> **Raw data**
%%

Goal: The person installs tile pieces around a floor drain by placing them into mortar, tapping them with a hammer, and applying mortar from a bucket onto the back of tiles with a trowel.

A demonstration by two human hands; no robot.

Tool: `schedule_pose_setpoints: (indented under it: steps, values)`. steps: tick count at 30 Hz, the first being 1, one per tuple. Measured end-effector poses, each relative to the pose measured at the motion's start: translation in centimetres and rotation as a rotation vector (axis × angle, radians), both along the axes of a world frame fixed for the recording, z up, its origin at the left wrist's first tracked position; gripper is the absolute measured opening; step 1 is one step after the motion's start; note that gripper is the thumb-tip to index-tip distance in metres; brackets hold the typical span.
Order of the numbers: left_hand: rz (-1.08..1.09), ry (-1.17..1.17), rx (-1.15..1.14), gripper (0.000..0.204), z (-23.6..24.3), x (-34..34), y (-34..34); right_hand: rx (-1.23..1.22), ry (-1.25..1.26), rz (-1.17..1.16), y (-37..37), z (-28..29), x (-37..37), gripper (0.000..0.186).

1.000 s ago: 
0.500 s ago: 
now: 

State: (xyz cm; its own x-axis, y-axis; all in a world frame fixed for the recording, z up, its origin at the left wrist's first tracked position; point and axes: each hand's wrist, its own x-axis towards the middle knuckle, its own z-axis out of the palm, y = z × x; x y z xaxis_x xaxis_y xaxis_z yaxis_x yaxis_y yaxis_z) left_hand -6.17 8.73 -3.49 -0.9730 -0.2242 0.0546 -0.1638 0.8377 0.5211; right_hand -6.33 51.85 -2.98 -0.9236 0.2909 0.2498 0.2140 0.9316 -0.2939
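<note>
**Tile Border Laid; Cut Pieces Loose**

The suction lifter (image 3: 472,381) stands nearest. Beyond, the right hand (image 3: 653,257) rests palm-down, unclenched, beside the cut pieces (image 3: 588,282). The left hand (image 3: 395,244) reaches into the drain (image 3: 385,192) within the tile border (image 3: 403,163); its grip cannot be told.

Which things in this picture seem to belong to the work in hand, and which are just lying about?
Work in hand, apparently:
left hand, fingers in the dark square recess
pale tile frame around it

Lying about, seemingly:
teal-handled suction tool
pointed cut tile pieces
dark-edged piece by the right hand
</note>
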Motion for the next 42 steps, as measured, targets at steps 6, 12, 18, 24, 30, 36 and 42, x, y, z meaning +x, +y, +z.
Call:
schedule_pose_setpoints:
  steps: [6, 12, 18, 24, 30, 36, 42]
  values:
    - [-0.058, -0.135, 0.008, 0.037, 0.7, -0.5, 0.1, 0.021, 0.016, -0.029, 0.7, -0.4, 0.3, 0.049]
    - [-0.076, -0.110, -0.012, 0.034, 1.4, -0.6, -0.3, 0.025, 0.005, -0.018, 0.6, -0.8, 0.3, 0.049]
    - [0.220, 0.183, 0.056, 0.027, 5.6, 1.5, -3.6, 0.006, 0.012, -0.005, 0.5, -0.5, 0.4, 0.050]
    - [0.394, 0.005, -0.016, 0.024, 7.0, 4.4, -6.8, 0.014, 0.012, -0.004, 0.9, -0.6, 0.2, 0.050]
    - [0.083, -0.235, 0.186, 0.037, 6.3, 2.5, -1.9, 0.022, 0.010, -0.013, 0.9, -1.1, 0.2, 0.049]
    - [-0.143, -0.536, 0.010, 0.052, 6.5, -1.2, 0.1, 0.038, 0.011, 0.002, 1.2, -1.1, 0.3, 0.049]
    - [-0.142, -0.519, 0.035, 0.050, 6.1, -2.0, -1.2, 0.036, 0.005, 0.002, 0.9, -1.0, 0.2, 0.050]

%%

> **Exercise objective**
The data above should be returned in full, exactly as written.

> **Solution for this problem**
Goal: The person installs tile pieces around a floor drain by placing them into mortar, tapping them with a hammer, and applying mortar from a bucket onto the back of tiles with a trowel.

A demonstration by two human hands; no robot.

Tool: `schedule_pose_setpoints: (indented under it: steps, values)`. steps: tick count at 30 Hz, the first being 1, one per tuple. Measured end-effector poses, each relative to the pose measured at the motion's start: translation in centimetres and rotation as a rotation vector (axis × angle, radians), both along the axes of a world frame fixed for the recording, z up, its origin at the left wrist's first tracked position; gripper is the absolute measured opening; step 1 is one step after the motion's start; note that gripper is the thumb-tip to index-tip distance in metres; brackets hold the typical span.
Order of the numbers: left_hand: rz (-1.08..1.09), ry (-1.17..1.17), rx (-1.15..1.14), gripper (0.000..0.204), z (-23.6..24.3), x (-34..34), y (-34..34); right_hand: rx (-1.23..1.22), ry (-1.25..1.26), rz (-1.17..1.16), y (-37..37), z (-28..29), x (-37..37), gripper (0.000..0.186).

1.000 s ago: 
0.500 s ago: 
now: 

State: (xyz cm; its own x-axis, y-axis; all in a world frame fixed for the recording, z up, its origin at the left wrist's first tracked position; point and axes: each hand's wrist, its own x-axis towards the middle knuckle, its own z-axis out of the palm, y = z × x; x y z xaxis_x xaxis_y xaxis_z yaxis_x yaxis_y yaxis_z) left_hand -6.17 8.73 -3.49 -0.9730 -0.2242 0.0546 -0.1638 0.8377 0.5211; right_hand -6.33 51.85 -2.98 -0.9236 0.2909 0.2498 0.2140 0.9316 -0.2939
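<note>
**Tile Border Laid; Cut Pieces Loose**

The suction lifter (image 3: 472,381) stands nearest. Beyond, the right hand (image 3: 653,257) rests palm-down, unclenched, beside the cut pieces (image 3: 588,282). The left hand (image 3: 395,244) reaches into the drain (image 3: 385,192) within the tile border (image 3: 403,163); its grip cannot be told.

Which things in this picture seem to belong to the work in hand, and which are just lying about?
Work in hand, apparently:
left hand, fingers in the dark square recess
pale tile frame around it

Lying about, seemingly:
teal-handled suction tool
pointed cut tile pieces
dark-edged piece by the right hand
</note>
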Motion for the next 42 steps, as measured, targets at steps 6, 12, 18, 24, 30, 36 and 42, x, y, z meaning +x, +y, +z.
Call:
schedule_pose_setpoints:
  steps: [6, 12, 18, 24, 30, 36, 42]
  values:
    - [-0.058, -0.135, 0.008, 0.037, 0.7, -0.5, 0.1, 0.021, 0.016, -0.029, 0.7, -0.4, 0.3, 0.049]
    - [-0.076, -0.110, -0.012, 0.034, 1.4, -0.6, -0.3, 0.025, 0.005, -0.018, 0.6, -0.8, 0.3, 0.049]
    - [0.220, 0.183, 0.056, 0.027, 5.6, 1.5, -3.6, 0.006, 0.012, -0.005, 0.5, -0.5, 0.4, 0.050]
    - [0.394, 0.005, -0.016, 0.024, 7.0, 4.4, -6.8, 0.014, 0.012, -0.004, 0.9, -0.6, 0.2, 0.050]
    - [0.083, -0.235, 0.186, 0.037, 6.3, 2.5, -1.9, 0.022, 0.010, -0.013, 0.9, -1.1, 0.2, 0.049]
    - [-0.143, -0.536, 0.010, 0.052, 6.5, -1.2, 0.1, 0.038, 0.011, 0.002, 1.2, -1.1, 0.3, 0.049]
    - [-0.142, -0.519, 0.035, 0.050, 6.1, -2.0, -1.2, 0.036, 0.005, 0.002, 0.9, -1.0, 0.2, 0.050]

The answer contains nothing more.